Le cinéma, lui, fourmille d’exemples dans lesquels la vraisemblance est piétinée. Vous pensez que c’est vraisemblable, une comédie musicale ? Si oui, expliquez-moi comment Fred Astaire, dans Mariage royal, tout heureux d’avoir rencontré la femme de sa vie, peut danser sur les murs et au plafond de sa chambre d’hôtel ! Or, d’un point de vue sentimental, c’est parfaitement logique.

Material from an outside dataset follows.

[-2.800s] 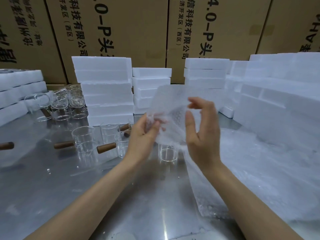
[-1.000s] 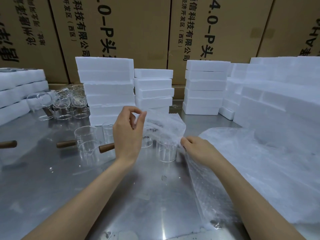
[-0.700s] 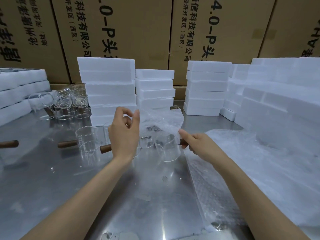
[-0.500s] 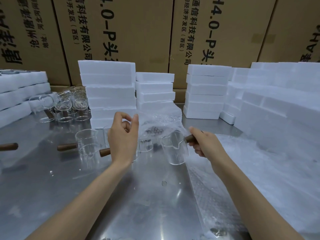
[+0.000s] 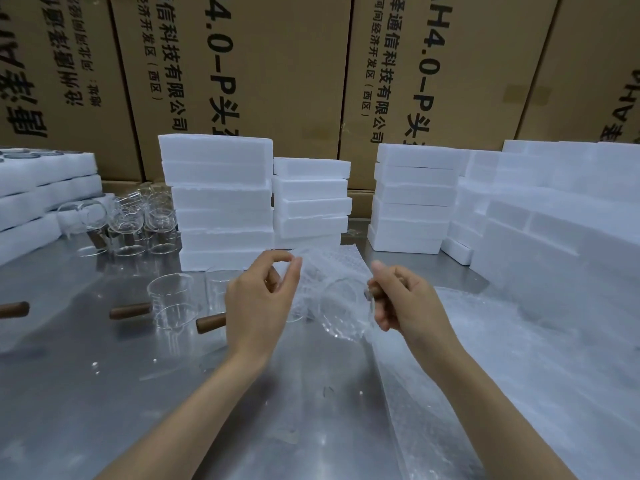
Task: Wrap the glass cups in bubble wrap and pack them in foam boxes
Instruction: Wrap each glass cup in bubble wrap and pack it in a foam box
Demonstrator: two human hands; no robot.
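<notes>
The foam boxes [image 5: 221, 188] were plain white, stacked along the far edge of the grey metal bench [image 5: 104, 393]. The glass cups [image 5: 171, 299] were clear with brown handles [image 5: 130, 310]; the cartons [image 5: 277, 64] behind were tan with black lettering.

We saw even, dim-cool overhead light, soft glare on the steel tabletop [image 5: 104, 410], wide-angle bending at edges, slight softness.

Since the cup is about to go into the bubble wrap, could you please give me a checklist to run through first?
1. Right hand grips the cup's wooden handle: ok.
2. Left hand pinches the bubble wrap sheet: ok.
3. Glass cup is held off the steel table: ok.
4. Wrap covers the whole cup: not ok, the handle side is bare.
5. Cup free of cracks: cannot tell.
6. Open foam box within reach: cannot tell.
</notes>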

Hitchcock, lui, se préoccupait beaucoup de la logique narrative, il avait le souci de rendre ses histoires parfaitement compréhensibles, et c’était le maître de la clarté : jamais le spectateur ne se dit « Je ne comprends rien à cette histoire ». Or il se fichait de la vraisemblance, et il s’en vantait. Prenez son film Vertigo, qui, durant des dizaines d’années, a été considéré comme le meilleur film de tous les temps. Or son histoire est totalement invraisemblable, en particulier sur le plan psychologique ! Comment, en effet, la complice de l’assassin a-t-elle pu jouer le rôle d’une femme élégante et raffinée, puis, le meurtre accompli, redevenir cette fille vulgaire, mal habillée et mal coiffée ? Aucune femme ne serait revenue en arrière !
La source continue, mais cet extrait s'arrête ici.